CHILDREN AS WITNESSES
One of the more difficult issues that a criminal defense attorney can face is the situation where a child is the victim of a crime and the child must be questioned regarding various issues – usually those which involve difficult and adult topics. For people charged with crimes involving child abuse or sexual assault of a child, most of the time the primary witness is a child. Sometimes the child is only defined as such because of the law. As an example, in Nebraska, First Degree Sexual Assault of a “child” is defined, as follows:
(1) A person commits sexual assault of a child in the first degree:
(a) When he or she subjects another person under twelve years of age to sexual penetration and the actor is at least nineteen years of age or older; or
(b) When he or she subjects another person who is at least twelve years of age but less than sixteen years of age to sexual penetration and the actor is twenty-five years of age or older.
Neb. Rev. Stat. §28-319.01 (2015).
For the purposes of this particular statute, a “child” is someone under the age of sixteen.
Anyone who has had any interaction with young children or teenagers certainly will agree there is a difference between a “child” who is fifteen years of age and a child who is 8 years old.

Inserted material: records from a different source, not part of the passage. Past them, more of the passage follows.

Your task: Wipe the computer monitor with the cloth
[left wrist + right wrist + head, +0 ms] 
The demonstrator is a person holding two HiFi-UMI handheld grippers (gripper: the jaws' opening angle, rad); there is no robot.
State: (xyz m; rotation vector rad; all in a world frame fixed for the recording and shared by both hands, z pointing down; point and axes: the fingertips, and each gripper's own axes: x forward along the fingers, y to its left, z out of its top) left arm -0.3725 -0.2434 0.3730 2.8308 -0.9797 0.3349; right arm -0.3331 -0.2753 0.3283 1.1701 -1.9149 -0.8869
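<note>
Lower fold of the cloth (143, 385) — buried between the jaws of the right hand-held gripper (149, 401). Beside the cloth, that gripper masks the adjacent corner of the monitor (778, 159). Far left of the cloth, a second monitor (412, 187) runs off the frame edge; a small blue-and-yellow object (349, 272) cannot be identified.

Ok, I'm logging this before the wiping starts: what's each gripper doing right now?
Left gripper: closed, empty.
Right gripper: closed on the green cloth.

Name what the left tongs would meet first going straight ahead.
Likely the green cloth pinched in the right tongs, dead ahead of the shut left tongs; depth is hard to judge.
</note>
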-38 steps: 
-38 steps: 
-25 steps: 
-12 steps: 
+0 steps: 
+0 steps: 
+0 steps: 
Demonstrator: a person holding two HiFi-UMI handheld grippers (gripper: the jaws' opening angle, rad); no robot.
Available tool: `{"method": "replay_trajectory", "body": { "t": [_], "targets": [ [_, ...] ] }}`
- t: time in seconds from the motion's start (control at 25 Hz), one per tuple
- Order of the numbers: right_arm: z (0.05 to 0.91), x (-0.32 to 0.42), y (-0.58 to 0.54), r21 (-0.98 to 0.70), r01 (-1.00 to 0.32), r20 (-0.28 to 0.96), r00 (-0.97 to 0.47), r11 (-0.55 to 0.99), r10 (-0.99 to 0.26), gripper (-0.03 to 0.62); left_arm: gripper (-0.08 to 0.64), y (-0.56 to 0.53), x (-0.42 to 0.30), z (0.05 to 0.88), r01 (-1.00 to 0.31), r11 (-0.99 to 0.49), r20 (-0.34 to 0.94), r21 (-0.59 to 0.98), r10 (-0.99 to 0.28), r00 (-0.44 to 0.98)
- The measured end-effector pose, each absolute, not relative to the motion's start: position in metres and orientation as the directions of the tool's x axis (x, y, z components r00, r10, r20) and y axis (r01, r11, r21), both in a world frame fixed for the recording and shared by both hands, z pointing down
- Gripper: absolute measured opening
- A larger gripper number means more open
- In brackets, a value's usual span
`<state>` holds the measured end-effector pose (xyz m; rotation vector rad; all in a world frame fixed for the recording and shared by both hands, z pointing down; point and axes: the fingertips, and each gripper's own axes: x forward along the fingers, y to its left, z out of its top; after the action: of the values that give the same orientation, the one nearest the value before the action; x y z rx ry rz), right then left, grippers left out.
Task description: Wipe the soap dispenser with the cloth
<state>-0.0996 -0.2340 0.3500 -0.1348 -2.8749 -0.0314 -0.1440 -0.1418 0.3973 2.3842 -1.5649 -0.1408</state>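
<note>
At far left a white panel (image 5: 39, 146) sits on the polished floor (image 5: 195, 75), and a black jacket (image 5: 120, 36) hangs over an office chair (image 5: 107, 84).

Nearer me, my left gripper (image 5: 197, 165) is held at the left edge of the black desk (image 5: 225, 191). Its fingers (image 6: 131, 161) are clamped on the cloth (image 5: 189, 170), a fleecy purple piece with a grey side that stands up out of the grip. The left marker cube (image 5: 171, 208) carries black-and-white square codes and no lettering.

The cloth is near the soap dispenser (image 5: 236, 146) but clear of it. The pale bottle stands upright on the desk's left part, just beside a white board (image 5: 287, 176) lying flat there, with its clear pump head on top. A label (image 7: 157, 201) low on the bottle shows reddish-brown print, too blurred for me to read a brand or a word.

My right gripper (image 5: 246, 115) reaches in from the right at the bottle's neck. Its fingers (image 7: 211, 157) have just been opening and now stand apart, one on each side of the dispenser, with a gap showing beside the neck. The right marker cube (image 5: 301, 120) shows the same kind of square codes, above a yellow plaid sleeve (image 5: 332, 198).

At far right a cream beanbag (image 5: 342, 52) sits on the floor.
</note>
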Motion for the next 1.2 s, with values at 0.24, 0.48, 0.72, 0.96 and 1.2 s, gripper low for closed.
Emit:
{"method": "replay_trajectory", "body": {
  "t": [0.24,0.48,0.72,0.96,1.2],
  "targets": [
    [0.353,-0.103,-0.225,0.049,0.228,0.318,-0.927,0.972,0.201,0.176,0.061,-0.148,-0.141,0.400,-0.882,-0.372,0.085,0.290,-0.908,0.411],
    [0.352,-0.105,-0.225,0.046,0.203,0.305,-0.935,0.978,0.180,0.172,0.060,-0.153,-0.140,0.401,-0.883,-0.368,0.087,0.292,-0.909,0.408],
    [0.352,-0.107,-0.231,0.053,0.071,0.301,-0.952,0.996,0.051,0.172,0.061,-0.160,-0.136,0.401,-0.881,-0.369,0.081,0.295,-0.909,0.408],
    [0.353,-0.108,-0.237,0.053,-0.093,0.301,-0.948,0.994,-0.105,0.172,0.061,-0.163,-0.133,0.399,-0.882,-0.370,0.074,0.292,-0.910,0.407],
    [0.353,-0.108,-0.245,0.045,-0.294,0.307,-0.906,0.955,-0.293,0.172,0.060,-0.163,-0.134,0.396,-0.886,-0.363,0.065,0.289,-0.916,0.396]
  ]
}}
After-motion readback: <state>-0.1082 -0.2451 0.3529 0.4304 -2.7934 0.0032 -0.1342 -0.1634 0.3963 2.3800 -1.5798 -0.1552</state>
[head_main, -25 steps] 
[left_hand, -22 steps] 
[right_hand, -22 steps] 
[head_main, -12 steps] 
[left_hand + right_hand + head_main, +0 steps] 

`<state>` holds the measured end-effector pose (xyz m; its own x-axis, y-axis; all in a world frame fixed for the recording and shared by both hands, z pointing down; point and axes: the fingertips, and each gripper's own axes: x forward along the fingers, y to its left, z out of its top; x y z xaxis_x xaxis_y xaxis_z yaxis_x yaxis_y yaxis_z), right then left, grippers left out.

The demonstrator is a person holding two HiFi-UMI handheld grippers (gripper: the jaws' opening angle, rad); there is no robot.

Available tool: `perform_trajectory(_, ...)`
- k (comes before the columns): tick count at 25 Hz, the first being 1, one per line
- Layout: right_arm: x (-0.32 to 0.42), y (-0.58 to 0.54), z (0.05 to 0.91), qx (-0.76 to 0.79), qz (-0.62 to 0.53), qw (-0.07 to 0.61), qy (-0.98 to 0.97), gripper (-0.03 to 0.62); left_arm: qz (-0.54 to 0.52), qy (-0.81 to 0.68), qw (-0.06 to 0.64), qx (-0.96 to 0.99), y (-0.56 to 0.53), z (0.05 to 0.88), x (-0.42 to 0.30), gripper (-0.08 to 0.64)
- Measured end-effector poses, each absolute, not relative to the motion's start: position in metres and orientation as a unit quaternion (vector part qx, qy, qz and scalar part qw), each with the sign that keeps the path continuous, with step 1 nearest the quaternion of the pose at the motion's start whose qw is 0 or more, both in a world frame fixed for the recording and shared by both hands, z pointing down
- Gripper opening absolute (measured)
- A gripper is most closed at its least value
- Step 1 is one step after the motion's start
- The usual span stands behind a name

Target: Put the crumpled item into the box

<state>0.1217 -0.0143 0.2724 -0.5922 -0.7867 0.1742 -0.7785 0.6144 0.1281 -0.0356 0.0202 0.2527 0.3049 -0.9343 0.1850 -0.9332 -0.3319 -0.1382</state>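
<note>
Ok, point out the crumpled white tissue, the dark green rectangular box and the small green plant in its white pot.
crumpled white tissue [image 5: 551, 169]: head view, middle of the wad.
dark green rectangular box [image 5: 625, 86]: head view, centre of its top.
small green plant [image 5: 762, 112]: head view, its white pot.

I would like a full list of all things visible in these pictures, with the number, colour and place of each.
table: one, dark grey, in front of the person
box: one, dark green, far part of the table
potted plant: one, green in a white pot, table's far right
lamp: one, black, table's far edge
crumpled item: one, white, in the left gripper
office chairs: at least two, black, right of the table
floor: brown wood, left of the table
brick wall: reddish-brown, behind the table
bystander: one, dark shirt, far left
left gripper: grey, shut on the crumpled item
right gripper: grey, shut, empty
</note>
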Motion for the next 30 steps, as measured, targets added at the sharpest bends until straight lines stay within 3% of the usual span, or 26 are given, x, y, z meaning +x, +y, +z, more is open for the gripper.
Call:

The older one may sneak an occasional beer and is full of teenage angst and the younger may still believe in Santa Claus or the Easter Bunny.
When the child is younger, getting accurate information from a child can be difficult. That isn’t to suggest that younger children knowingly lie, but the truth is, younger children are more susceptible to suggestion and manipulation.
One of the first issues that any criminal defense attorney should look at when an important witness is a child is whether or not the witness – as a child – is even competent to provide testimony in a court of law.
In determining whether a child is a competent witness, the trial court “must determine whether a child is sufficiently mature to receive correct impressions by his or her senses, whether the child can recollect and narrate intelligently, and whether the child can appreciate the moral duty to tell the truth.” In re Interest of M.L.S., 234 Neb. 570, 571-72 (1990). In making this determination, the child’s age is not a determinative factor, but is to be taken into consideration. In re Interest of M.L.S., supra.
The key factor in the analysis involves the 3rd factor – whether the child can appreciate the moral duty to tell the truth.
Criminal defense attorneys frequently miss the opportunity to develop facts indicating that a child is not competent to testify because the child cannot appreciate the moral duty to tell the truth. In cases involving child victims, criminal defense attorneys generally ask easy, kid-friendly questions about the facts relating to the incident leading to the filing of criminal charges; however, those same attorneys fail to ask other detailed questions going to the competency of the child as a witness.
As an example, almost every child has told a lie to someone of authority. That lie has been told even though the child may have understood how important it is to tell the truth. If little Johnny has a history of lying about whether or not he physically abuses or hits the family dog, and little Johnny knows he gets into trouble for lying and has been punished for lying in the past, it is imperative that a defense attorney understand that point. Restated simply, if little Johnny believes his parents are the ultimate decision-makers when it comes to consequences for lying, and little Johnny still lies to his parents, then it can easily be argued that little Johnny is not competent to testify at a trial because he does not appreciate the moral duty to tell the truth.
Taking the deposition or statement of a child witness should include questions about the child’s history of lying. Those questions should also be posed to the child’s parents or care-takers. An attorney should also ask questions to parents and care-givers about the child’s reputation for honesty or manipulation amongst the family. Certainly if the parents believe the child has a reputation for lying or manipulating situations, that is a strong factor to argue that the child is not competent to testify because the child does not fully understand the moral duty to tell the truth – the last factor in determining competency.
Defense attorneys should equate the judge or jury in a criminal case to a child’s parent(s). If the child will knowingly lie to a parent, a defense attorney should argue that the child will also lie to a judge or jury. Certainly, the argument should be made that if a child lies to his or her own parent(s), then it might even be more likely that a child would lie to a judge or jury considering the powerful influence parents have over a child as opposed to the stranger who is a judge or the group of adults that make up a jury.
In a situation when a child has a history of lying to parents or other care-givers, a pretrial Motion in Limine should be filed and it should be argued that the child is not competent to testify. When making any such argument, be certain to include an argument under 403 that any testimony would also be unfairly prejudicial considering the child’s history of lying and inability to tell the truth.